First Quarter Financial Highlights
-- Earnings per share (diluted) were $.45
-- Operating earnings were $11.7 million for the quarter
-- Return on average common equity was 15.34% for the quarter
-- Average core deposits increased 12.4%
-- Average core loans increased $164 million or 12.7%
-- Cash dividend was increased to $.19 per share
-- Non-interest income (excluding securities gains) grew 23.0% for the
quarter compared to first quarter 2000 and comprised 32% of
Provident's total income (net of securities gains) for the quarter
First Quarter Strategic Highlights
-- Increased average core deposits $273 million or 12.4% from the first
quarter of 2000
-- Increased fee income 26.2%, up from $11.8 million in first quarter
2000
-- Direct consumer loan production increased 64% over first quarter 2000
-- Expanded commercial business with commercial deposits up $27.1 million
or 13.2% and average commercial loans bankwide were up $106 million
or 14.1% compared to first quarter 2000
-- Opened more than 21,000 retail checking accounts during the quarter, a
4.50% increase from first quarter 2000
-- Repurchased 1.6 million shares during the quarter under the current
stock buyback program, including more than 1.4 million PBKS shares
held by Mid-Atlantic Investors and its affiliates
First Quarter Operating Results
Provident Bankshares today reported operating earnings for the quarter
ended March 31, 2001 of $11.7 million, or $.45 per share on a diluted basis.

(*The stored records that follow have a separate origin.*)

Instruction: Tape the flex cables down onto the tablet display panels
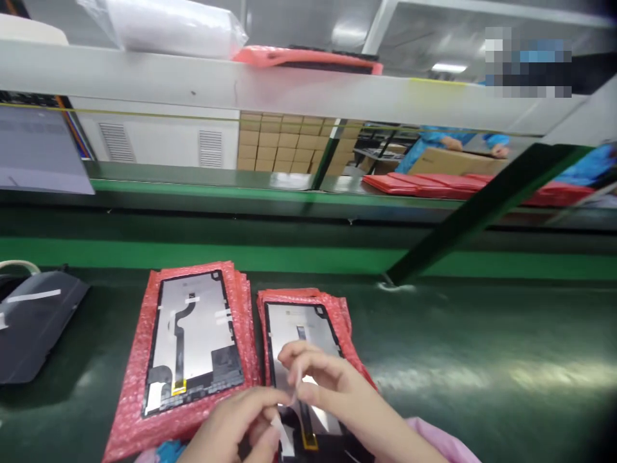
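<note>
In the head view, my left hand (236, 424) is closed near the lower middle, its fingertips pinching a small whitish strip (285, 440). My right hand (328, 379) reaches in from the right, thumb and fingers pinched on a thin translucent strip (297, 386), close to my left fingertips. Whether the two strips are one piece I cannot tell. Under both hands lies a display panel (284, 315), back side up, with a dark flex cable, on red bubble-wrap bags (344, 308). My hands cover part of this panel.
Left of it, a second display panel (202, 334) rests on stacked red bubble-wrap bags (130, 399). A dark flat part (38, 328) lies at far left. A green post (472, 206) slants up from the bench (482, 360). Beyond, a person's hands (453, 143) touch a cardboard box (453, 162).
</note>
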Available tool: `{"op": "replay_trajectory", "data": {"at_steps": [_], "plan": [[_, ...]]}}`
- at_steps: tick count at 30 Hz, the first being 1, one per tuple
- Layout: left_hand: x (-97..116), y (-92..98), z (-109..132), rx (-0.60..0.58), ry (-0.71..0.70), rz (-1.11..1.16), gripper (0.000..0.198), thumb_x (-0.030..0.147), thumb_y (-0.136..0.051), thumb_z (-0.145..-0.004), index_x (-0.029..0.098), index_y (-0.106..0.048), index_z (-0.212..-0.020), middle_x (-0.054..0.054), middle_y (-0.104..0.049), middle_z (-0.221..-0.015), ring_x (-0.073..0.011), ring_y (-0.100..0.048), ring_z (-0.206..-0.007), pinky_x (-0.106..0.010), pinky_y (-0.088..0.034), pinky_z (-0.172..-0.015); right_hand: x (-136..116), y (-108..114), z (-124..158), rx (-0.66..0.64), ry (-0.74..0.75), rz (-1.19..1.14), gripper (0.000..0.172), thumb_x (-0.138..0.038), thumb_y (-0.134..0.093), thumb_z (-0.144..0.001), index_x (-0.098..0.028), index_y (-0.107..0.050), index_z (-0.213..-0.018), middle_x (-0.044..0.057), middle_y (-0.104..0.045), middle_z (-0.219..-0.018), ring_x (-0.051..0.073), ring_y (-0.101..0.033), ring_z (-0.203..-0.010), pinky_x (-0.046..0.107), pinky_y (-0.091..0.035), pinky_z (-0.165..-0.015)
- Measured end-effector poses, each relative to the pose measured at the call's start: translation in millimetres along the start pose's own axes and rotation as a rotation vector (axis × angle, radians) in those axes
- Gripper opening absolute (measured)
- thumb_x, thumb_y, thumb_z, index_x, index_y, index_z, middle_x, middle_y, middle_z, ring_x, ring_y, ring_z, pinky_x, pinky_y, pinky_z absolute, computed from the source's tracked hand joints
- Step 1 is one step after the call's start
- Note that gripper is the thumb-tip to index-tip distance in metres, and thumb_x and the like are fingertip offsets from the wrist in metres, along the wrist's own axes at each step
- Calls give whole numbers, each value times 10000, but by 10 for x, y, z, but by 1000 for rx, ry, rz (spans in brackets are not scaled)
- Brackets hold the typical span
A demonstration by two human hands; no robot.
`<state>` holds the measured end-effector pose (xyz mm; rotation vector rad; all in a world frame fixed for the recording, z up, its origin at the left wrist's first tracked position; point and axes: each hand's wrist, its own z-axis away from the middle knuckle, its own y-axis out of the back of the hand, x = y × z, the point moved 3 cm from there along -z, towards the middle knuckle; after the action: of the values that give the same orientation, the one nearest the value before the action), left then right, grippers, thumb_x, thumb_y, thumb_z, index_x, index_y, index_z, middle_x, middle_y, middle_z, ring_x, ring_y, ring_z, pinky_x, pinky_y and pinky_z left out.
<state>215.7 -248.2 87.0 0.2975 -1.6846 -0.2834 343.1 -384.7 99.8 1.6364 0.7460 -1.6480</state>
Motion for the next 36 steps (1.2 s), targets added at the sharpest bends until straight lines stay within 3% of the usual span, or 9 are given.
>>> {"op": "replay_trajectory", "data": {"at_steps": [2, 4, 7, 10, 13, 20, 30, 33, 36], "plan": [[41, -68, -90, 46, -54, -160, 423, 227, -446, -920, 275, -534, -1331, -51, -667, -858, -170, -620, -747, -266, -517, -728, -54, 151, 7, 85, -31, -9, 448, -649, -739, -683, -211, -659, -632, 76, -639, -977, 274, -604, -972, 428, -457, -933], [74, -88, -122, 140, -119, -370, 509, 168, -428, -915, 293, -445, -1409, -72, -669, -988, -200, -615, -876, -324, -503, -816, -68, 341, -2, 179, -37, 27, 420, -633, -722, -705, -222, -675, -634, 72, -624, -1003, 280, -582, -1019, 445, -420, -982], [104, -144, -133, 318, -179, -807, 531, 108, -453, -872, 336, -518, -1348, -106, -602, -1189, -291, -520, -1081, -453, -437, -883, 57, 510, -60, 199, -60, 208, 332, -567, -701, -737, -247, -713, -650, 73, -609, -1061, 307, -538, -1093, 507, -337, -1042], [78, -256, -149, 410, -174, -1135, 382, 194, -561, -837, 349, -657, -1173, -111, -580, -1213, -364, -429, -1115, -545, -343, -898, 312, 475, -140, 182, -109, 434, 167, -393, -733, -733, -268, -718, -625, 56, -629, -1013, 313, -531, -1081, 553, -298, -1039], [10, -356, -159, 378, -172, -1279, 383, 245, -651, -788, 351, -663, -1157, -104, -582, -1235, -374, -404, -1108, -558, -288, -919, 515, 346, -185, 193, -128, 593, 125, -284, -715, -763, -279, -725, -638, 34, -638, -977, 288, -543, -1018, 530, -342, -982], [-79, -447, -190, 250, -136, -1293, 326, 349, -624, -852, 342, -641, -1177, -86, -614, -1246, -384, -410, -1109, -574, -250, -908, 609, 245, -172, 251, -116, 757, 132, -260, -717, -786, -282, -718, -656, 18, -643, -988, 287, -543, -968, 471, -382, -867], [-203, -579, -202, 201, -85, -1250, 326, 195, -553, -886, 286, -642, -1186, -38, -651, -1248, -345, -434, -1116, -567, -246, -924, 649, 199, -150, 296, -60, 850, 112, -250, -713, -803, -232, -605, -778, 31, -598, -986, 267, -529, -952, 412, -369, -816], [-237, -602, -198, 195, -60, -1205, 354, 190, -613, -845, 287, -638, -1184, -31, -646, -1245, -340, -434, -1144, -554, -260, -941, 668, 235, -232, 341, -63, 879, 190, -259, -723, -797, -211, -543, -835, 54, -581, -998, 272, -533, -953, 428, -384, -838], [-193, -564, -232, 231, -106, -1133, 334, 170, -636, -810, 270, -636, -1129, -46, -650, -1198, -319, -468, -1125, -514, -279, -947, 664, 330, -364, 413, -65, 898, 150, -266, -662, -826, -208, -528, -859, 73, -563, -1000, 287, -526, -954, 453, -403, -841]]}}
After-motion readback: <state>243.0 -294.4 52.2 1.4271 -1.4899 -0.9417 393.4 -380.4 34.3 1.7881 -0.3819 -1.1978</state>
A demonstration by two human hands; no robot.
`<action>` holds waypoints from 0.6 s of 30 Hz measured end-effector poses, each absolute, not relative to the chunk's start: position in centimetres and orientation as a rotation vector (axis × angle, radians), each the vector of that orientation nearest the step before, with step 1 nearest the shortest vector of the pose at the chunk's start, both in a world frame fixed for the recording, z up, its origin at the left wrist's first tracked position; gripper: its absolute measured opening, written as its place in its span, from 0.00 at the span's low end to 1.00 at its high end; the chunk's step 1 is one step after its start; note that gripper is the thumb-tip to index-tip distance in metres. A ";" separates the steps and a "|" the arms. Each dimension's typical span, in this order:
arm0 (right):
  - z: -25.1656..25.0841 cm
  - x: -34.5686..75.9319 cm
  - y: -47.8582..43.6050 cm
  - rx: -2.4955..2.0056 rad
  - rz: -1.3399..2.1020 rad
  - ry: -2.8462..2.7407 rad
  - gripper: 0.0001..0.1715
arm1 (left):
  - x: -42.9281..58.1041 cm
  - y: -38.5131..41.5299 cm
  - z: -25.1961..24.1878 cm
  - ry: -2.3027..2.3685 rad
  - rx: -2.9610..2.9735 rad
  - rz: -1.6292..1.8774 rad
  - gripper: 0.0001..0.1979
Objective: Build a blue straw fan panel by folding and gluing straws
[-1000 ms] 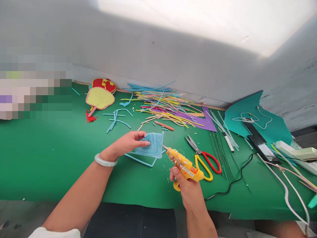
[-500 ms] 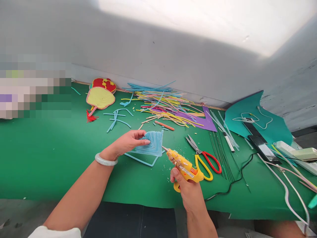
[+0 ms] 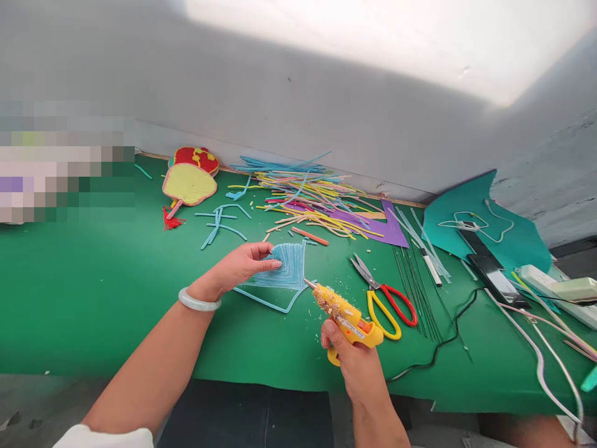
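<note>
Between the thumb and fingers of my left hand (image 3: 249, 264) is a light blue panel (image 3: 290, 264) of pipe cleaners laid side by side in bent rows. My right hand (image 3: 349, 354) is wrapped round a yellow hot glue gun (image 3: 347, 314), crusted with residue near the front. Its metal nozzle points left at the panel's lower right corner, touching or very close to it. Under the panel, a bent blue pipe cleaner (image 3: 275, 306) lies on the green tabletop (image 3: 116, 298). Scissors (image 3: 382, 295) with one red and one yellow handle lie right of the glue gun.
A heap of coloured pipe cleaners (image 3: 312, 193) lies on purple sheet material (image 3: 396, 230) at the back. Fan-shaped pieces (image 3: 189, 185) with a red tassel are at back left. To the right are thin dark wires (image 3: 415, 298), a black cable (image 3: 438, 354) and a power strip (image 3: 555, 289).
The glue gun's nozzle has shifted slightly down along the panel's right edge to its lower corner. The panel in my left hand has moved slightly up and left.
</note>
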State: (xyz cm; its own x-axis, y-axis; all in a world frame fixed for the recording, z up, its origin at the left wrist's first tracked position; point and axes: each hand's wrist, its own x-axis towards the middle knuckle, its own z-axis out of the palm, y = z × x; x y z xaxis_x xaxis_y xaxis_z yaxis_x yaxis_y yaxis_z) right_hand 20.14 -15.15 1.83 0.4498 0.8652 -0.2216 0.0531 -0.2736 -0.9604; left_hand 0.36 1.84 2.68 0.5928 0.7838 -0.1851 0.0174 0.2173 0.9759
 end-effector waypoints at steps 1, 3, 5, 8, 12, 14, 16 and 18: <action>1.8 20.1 -15.2 -1.667 0.975 -0.804 0.31 | 0.4 1.8 2.7 0.800 1.250 0.619 0.19; 1.8 20.1 -15.2 -1.671 0.974 -0.796 0.31 | 0.4 1.8 2.7 0.807 1.236 0.623 0.20; 1.8 20.1 -15.3 -1.667 0.976 -0.795 0.31 | 0.4 1.8 2.7 0.811 1.219 0.629 0.20; 1.8 20.2 -15.4 -1.666 0.975 -0.802 0.31 | 0.4 1.8 2.8 0.816 1.209 0.647 0.20; 1.7 20.1 -15.4 -1.668 0.951 -0.811 0.31 | 0.5 1.8 2.8 0.817 1.213 0.674 0.19; 1.6 19.9 -15.4 -1.670 0.931 -0.809 0.32 | 0.5 1.8 2.8 0.824 1.205 0.693 0.19; 1.6 19.8 -15.4 -1.667 0.910 -0.799 0.32 | 0.6 1.9 2.7 0.830 1.189 0.713 0.19; 1.6 19.6 -15.4 -1.665 0.897 -0.789 0.32 | 0.6 2.0 2.5 0.827 1.168 0.725 0.20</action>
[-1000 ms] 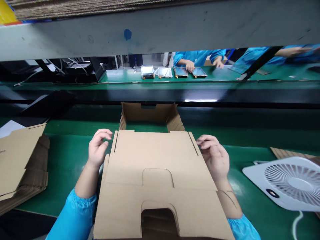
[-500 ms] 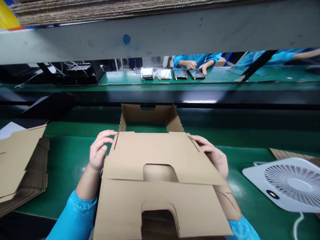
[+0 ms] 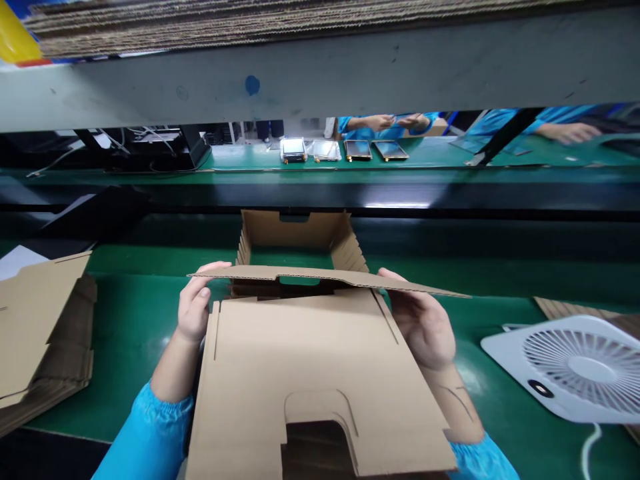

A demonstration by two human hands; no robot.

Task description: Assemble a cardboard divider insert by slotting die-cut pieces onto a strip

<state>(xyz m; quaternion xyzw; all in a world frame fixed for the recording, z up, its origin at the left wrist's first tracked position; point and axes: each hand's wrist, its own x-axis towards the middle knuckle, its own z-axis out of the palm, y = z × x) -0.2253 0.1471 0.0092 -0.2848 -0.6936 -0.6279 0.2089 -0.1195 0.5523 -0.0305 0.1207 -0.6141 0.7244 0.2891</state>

This is an increase of 7.9% from $10.9 million, or $.40 per diluted share in
the 2000 comparable quarter.
As a result of a one-time transition adjustment of $1.2 million (net of
taxes) for Statement of Financial Accounting Standards No. 133 "Accounting of
Derivative Instruments and Hedging Activities," net income is $10.6 million,
or $.40 per diluted share.
The Company, like many institutions, adopted these new mandatory
accounting standards in the first quarter of 2001.
Exclusive of accounting change, return on average common equity was 15.34%
for the first quarter 2001, compared to 14.72% in the same quarter a year ago
and 15.42% from the prior quarter. Return on average assets was .88% for the
quarter ending March 31, 2001, compared to .90% for the quarter ending
March 31, 2000 and .89% for the quarter ending December 31, 2000.
Net interest margin for the 2001 first quarter was 2.91%, a decrease from
3.04% in the fourth quarter of 2000. This margin decline was largely the
result of two one-time events: the reclassification of trust preferred stock
interest from non-interest expense to interest expense, and the accelerated
reversal of $1.4 million in accrued interest to comply with the new FFIEC
policy for consumer credit that required the reclassification of previously
unclassified second mortgages as non-performing loans.
Non-interest income (excluding securities gains) was up $3.3 million or
23.0% for the 2001 first quarter. There were $6.0 million in securities gains
during the 2001 first quarter compared to $79 thousand in the same period a
year ago. Securities gains were taken mainly as part of Provident's program
to hedge accelerated prepayments on the second mortgage portfolio as well as
to fund the sale of a non-performing health care credit.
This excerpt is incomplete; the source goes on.